Windows: Open PowerShell as Administrator (right‑click → Run as administrator). Then run the download command and .\geval.exe demo.

2. Run the demo (no files needed):

./geval demo          # Linux / macOS — use ./ so you run this binary, not another "geval" in PATH
.\geval.exe demo      # Windows (same folder as geval.exe)

You get a report and one outcome: PASS, REQUIRE_APPROVAL, or BLOCK — produced by the demo contract and signals. Use in CI →

No binary for your OS? Build from source.

If you see "unknown command 'init'" or "required option '--eval'" — you're running a different program named geval (e.g. from npm or another install). Use the binary from Releases or build from source and run it with ./geval (or put it first in your PATH).

Start from a template (like create-react-app)

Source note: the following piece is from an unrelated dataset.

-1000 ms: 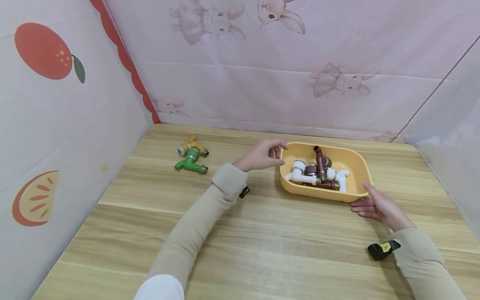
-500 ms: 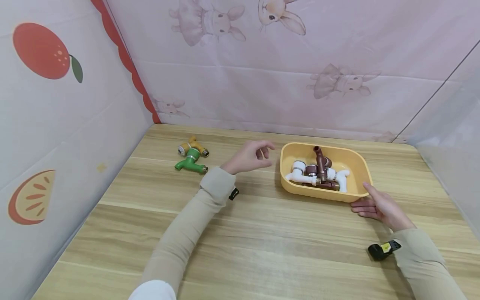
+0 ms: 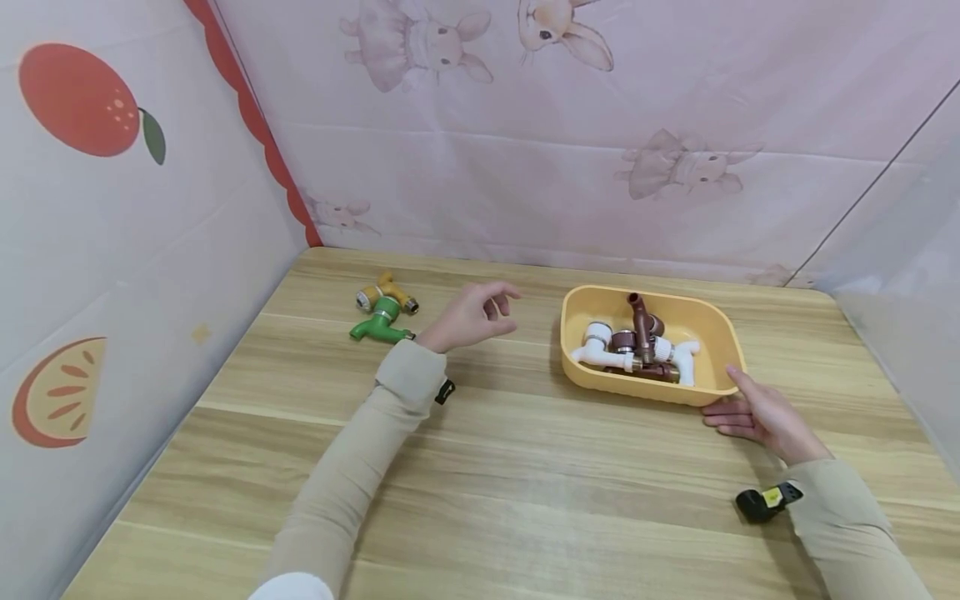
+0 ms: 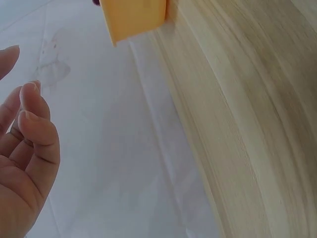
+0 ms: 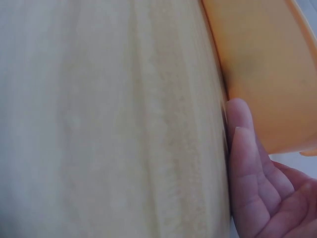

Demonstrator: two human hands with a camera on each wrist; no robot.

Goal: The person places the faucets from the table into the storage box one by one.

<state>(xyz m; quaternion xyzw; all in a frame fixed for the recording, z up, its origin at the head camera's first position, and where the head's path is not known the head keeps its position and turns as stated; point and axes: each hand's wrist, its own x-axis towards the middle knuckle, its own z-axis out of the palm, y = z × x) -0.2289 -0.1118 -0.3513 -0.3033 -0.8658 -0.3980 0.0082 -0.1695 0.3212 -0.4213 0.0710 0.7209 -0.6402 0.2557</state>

Inside your project (your codebase is not changed except for one new folder), run the same binary you downloaded (e.g. ./geval):

./geval init          # or: /path/to/geval init

This creates a .geval folder with:

  • contract.yaml — Names your release gate, versions it, and lists policy files to evaluate.
  • policies/ — Two starter files with descriptive names (safety-and-blocking.yaml, quality-and-approval.yaml); edit rules to match your metrics.
  • signals.json — Example pipeline metrics; replace with your real signal names and values.
  • README.md — What each file is for and how to run checks.

Then run:

./geval check --contract .geval/contract.yaml --signals .geval/signals.json

Use a different folder: ./geval init my-rules. Overwrite existing files: ./geval init --force.

Updating

Use the same download commands. Replace your old file with the new one. Check version: geval --version.


Use Geval with your own signals and contract

You need a contract (one YAML that references one or more policy files) and a signals file. Geval evaluates each policy against the same signals, then combines outcomes (e.g. all must pass, or any block blocks). Use geval init for a template with a contract and two policies, or create the files yourself below.

All kinds of signals: Not every signal needs a score. You can mix: entries with a numeric value, and entries with no value (presence-only). Use a rule with operator: presence to match “this metric exists.” Details →

Step 1: Your signals (data file)

A list of evidence: what you measured, observed, or flagged. Each item has a metric (name). Value is optional — use it for scores; omit it for “this happened” (presence-only).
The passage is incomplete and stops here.